_Work item_
Restate the listing below word for word; no picture is to be carried over.

_Data segment_
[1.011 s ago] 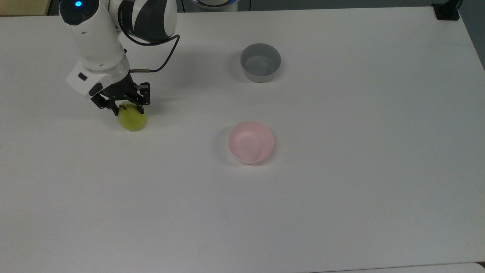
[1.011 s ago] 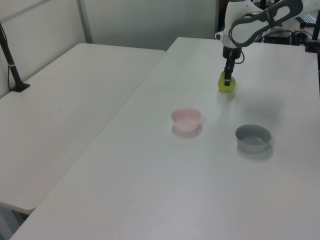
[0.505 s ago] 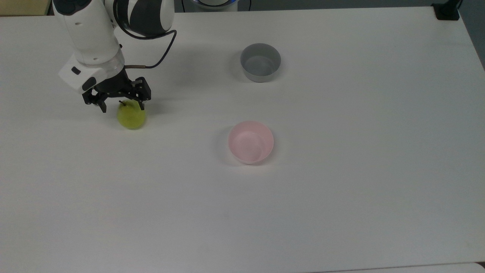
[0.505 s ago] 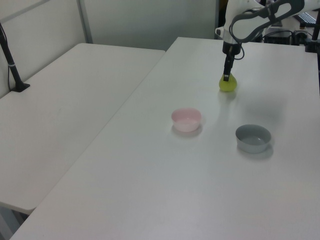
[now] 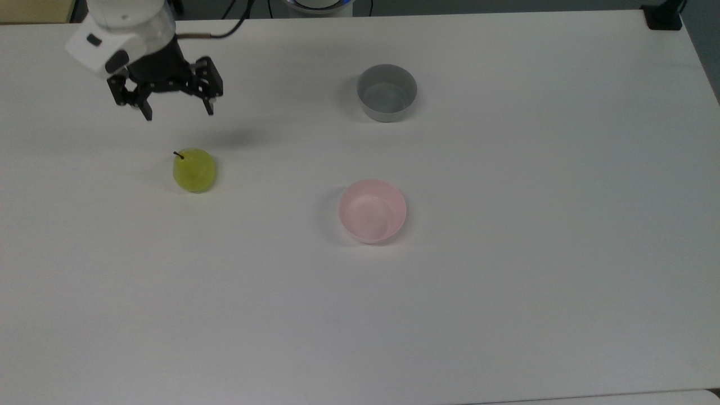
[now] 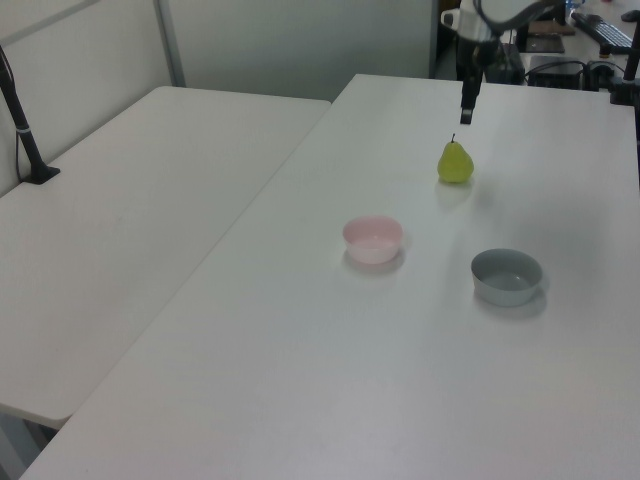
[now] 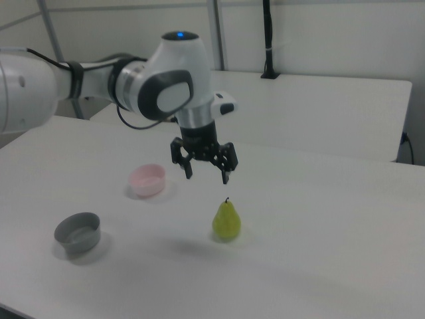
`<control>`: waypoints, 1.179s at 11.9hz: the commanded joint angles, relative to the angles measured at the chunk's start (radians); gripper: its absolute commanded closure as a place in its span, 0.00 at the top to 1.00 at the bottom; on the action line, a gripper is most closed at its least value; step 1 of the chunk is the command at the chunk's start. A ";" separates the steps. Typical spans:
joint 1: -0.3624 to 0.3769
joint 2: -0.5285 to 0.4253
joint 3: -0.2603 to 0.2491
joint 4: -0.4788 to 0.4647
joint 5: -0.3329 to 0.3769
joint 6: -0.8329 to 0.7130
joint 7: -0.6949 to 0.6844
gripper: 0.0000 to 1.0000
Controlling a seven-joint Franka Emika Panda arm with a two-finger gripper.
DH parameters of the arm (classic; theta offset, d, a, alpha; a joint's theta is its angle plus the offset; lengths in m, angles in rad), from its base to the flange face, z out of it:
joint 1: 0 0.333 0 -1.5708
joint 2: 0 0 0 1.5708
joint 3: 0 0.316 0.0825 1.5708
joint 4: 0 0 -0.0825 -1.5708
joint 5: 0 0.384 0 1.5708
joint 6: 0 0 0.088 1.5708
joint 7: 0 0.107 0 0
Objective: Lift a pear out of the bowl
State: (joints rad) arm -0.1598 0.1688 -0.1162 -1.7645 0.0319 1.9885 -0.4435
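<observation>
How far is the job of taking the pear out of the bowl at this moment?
Done: the pear is out of the pink bowl, which is empty; it stands upright on the white table, stem up. In hand: nothing; the gripper is open and hangs above the pear, not touching it. Left: by the look of it, nothing more with the pear. The grey bowl is empty too.

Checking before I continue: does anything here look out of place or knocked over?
Nothing is tipped or spilled. The pear stands upright on the bare table, apart from the empty pink bowl and grey bowl. The open tool hangs above it.
</observation>
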 commanded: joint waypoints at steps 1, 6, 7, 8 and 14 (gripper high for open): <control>0.014 -0.087 0.007 0.029 -0.015 -0.140 0.107 1.00; 0.060 -0.185 0.029 0.135 -0.009 -0.428 0.146 1.00; 0.075 -0.213 0.029 0.135 -0.009 -0.450 0.147 1.00; 0.085 -0.232 0.029 0.135 -0.006 -0.473 0.147 1.00; 0.135 -0.232 0.032 0.128 0.002 -0.326 0.237 1.00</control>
State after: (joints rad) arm -0.0449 -0.0642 -0.0793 -1.6227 0.0323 1.5794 -0.2784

_Written solution_
[1.011 s ago] 
[1.011 s ago] 
[0.505 s ago] 
[0.505 s ago] 
[now] 
[now] 
[now] 
`<control>`: waypoints, 1.179s at 11.9hz: the commanded joint angles, relative to the angles measured at the chunk's start (radians); gripper: its absolute commanded closure as a place in its span, 0.00 at the top to 1.00 at the bottom; on the action line, a gripper is most closed at its least value; step 1 of the chunk is the command at the chunk's start. A ";" separates the steps. Typical spans:
joint 1: -0.3624 to 0.3769
joint 2: -0.5285 to 0.4253
joint 3: -0.2603 to 0.2491
joint 4: -0.4788 to 0.4647
joint 5: -0.3329 to 0.3769
joint 6: -0.8329 to 0.7130
joint 7: -0.6949 to 0.6844
gripper: 0.0000 to 1.0000
Controlling a seven-joint Franka Emika Panda arm with a two-finger gripper.
DH parameters of the arm (classic; theta offset, d, a, alpha; a joint's theta is its angle plus the offset; lengths in m, angles in rad), from its base to the flange face, z out of it:
joint 1: 0 0.333 0 -1.5708
joint 2: 0 0 0 1.5708
joint 3: 0 0.316 0.0825 1.5708
joint 4: 0 0 -0.0825 -1.5708
joint 5: 0 0.384 0 1.5708
joint 6: 0 0 0.088 1.5708
joint 7: 0 0.107 0 0
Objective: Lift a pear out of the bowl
State: (joints rad) arm -0.1598 0.1688 -0.1162 -1.7645 0.0319 1.9885 -0.4435
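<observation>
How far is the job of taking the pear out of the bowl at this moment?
Done: the pear is out of the pink bowl, which is empty; it stands upright on the white table, stem up. In hand: nothing; the gripper is open and hangs above the pear, not touching it. Left: by the look of it, nothing more with the pear. The grey bowl is empty too.

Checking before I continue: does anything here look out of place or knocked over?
Nothing is tipped or spilled. The pear stands upright on the bare table, apart from the empty pink bowl and grey bowl. The open tool hangs above it.
</observation>
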 commanded: joint waypoints at steps 1, 6, 7, 8 and 14 (gripper high for open): <control>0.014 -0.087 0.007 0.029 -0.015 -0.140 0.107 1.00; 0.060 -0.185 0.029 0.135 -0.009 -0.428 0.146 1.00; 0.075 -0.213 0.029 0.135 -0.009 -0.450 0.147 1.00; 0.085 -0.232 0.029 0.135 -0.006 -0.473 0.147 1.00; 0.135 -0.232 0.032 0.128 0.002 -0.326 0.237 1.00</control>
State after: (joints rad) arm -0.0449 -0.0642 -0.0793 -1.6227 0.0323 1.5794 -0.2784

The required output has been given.